Dans la grande salle vitrée ouverte sur la rue de la galerie High Art, la lumière est franche et les murs sont d’une blancheur immaculée, rythmée par les moulures du salon haussmannien. De grandes pièces textiles réunies en deux ensembles y ressortent par leurs couleurs pleines et en opposition l’une à l’autre. Sur le mur principal en vis-à-vis des grandes fenêtres, douze grands panneaux de toile noire sont accrochés en kakémono et figurent un motif de lune blanche évoluant de sa version pleine à son plus menu croissant (Calendrier, 2018).

À droite en rentrant, dressé sur des portants de bois, un ensemble de vêtements de toile blanche aux manches jaunes (Sunset, 2018). Rangés par ordre de grandeur, ils forment une déclinaison à laquelle répond le jaune qui se fait plus ou moins invasif selon la taille des vêtements. De l’ombre à la lumière, de la lune au soleil, Mélanie Matranga joue avec des oppositions qui pourraient être celles d’humeurs que l’on occupe (ou qui nous occupent ?) comme on enfile un vêtement ou l’abandonne parce qu’on a grandi.

Changement de décor, d’atmosphère, mais aussi transformation de la galerie : l’accès aux salles du fond a été condamné par une porte. En l’ouvrant, on pénètre dans un petit cabinet qui tient aussi bien des sanitaires (un w.-c., du papier, une pile de magazines – Les Cahiers du cinéma) que de la salle d’attente. Lumière de salle de bain et fond sonore entêtant. On pousse la porte suivante pour pénétrer dans une deuxième cellule, semblable. Les fonds sonores sont extraits d’une émission de radio dans laquelle des gens se confient à propos d’événements qui les ont affectés, manipulations amoureuses, trahisons, déceptions. Intimité des toilettes et gêne d’y voir débouler d’autres visiteurs en écoutant les épanchements en ligne d’inconnus alors que l’on pensait être tranquille. Le travail de Mélanie Matranga reflète cette confusion des genres tellement contemporaine où le personnel se mélange à l’impersonnel. L’exposition s’intitule d’ailleurs « Sorry », soit l’excuse comme manière d’attirer l’attention sur ce que l’on préférerait cacher. Les dessins de T5 (ancien membre du groupe Bazooka) qui tapissent les cabinets viennent rejouer cette extériorisation de l’intime. Les centaines de portraits stockés dans des placards par l’artiste pendant des décennies n’avaient pas nécessairement été produits pour leur « exposition » au regard. Là, on peut les dévisager, assis sur les toilettes. En sortant du deuxième cabinet, on retrouve quelques lunes (noires sur fond blanc cette fois-ci) assemblées en kakémono et deux combinaisons blanches (My Shape, 2018). Dans la pénombre légèrement oppressante du plafond surbaissé, des ampoules lumineuses accrochées à des sculptures vestimentaires animent comme des cœurs artificiels ces mues délaissées.

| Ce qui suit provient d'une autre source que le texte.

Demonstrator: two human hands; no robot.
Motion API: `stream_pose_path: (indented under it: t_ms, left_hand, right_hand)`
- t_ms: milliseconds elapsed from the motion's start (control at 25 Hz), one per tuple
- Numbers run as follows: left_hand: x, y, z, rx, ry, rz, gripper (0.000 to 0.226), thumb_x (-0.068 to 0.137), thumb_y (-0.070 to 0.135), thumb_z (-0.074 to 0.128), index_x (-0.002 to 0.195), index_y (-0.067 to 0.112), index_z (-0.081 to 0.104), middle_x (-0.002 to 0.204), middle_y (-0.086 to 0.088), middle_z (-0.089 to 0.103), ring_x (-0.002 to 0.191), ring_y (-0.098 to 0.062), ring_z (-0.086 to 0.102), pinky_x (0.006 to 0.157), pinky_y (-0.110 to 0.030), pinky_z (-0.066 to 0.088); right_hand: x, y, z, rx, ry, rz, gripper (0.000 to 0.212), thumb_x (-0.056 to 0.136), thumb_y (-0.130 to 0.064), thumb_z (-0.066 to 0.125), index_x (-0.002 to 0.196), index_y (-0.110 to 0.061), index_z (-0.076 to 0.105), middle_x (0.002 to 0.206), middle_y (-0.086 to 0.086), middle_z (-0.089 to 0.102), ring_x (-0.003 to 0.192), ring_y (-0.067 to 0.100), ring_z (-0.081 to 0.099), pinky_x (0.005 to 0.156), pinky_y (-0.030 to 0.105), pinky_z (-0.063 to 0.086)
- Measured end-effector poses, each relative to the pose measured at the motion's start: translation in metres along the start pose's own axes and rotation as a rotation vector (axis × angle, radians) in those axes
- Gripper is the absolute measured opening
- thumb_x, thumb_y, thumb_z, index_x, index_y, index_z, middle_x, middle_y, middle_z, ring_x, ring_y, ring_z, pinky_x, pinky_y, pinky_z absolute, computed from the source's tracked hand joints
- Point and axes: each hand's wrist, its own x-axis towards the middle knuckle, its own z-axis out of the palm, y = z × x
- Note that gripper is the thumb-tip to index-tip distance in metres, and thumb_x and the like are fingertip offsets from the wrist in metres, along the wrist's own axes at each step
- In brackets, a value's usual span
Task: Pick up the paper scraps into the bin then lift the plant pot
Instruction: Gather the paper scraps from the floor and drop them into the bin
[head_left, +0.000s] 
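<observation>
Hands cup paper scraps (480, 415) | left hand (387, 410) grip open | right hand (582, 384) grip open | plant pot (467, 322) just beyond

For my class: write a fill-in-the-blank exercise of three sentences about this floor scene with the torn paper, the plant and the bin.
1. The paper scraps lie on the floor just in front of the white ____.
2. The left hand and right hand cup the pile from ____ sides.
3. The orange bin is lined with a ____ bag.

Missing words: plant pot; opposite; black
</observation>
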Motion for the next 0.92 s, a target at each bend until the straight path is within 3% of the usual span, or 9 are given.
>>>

Indéniablement, l’atmosphère des installations de Mélanie Matranga rappelle celle des chambres de Dominique Gonzalez-Foerster. Si l’artiste admet avoir regardé son œuvre, elle revendique néanmoins plus volontiers une filiation avec Louise Bourgeois, Eva Hesse ou Paul Thek, un goût pour les matériaux qui font chair et pour la manifestation obstinée du corps dans l’œuvre. Un corps partout suggéré ici, comme un signe en négatif que le visiteur peut venir investir du sien.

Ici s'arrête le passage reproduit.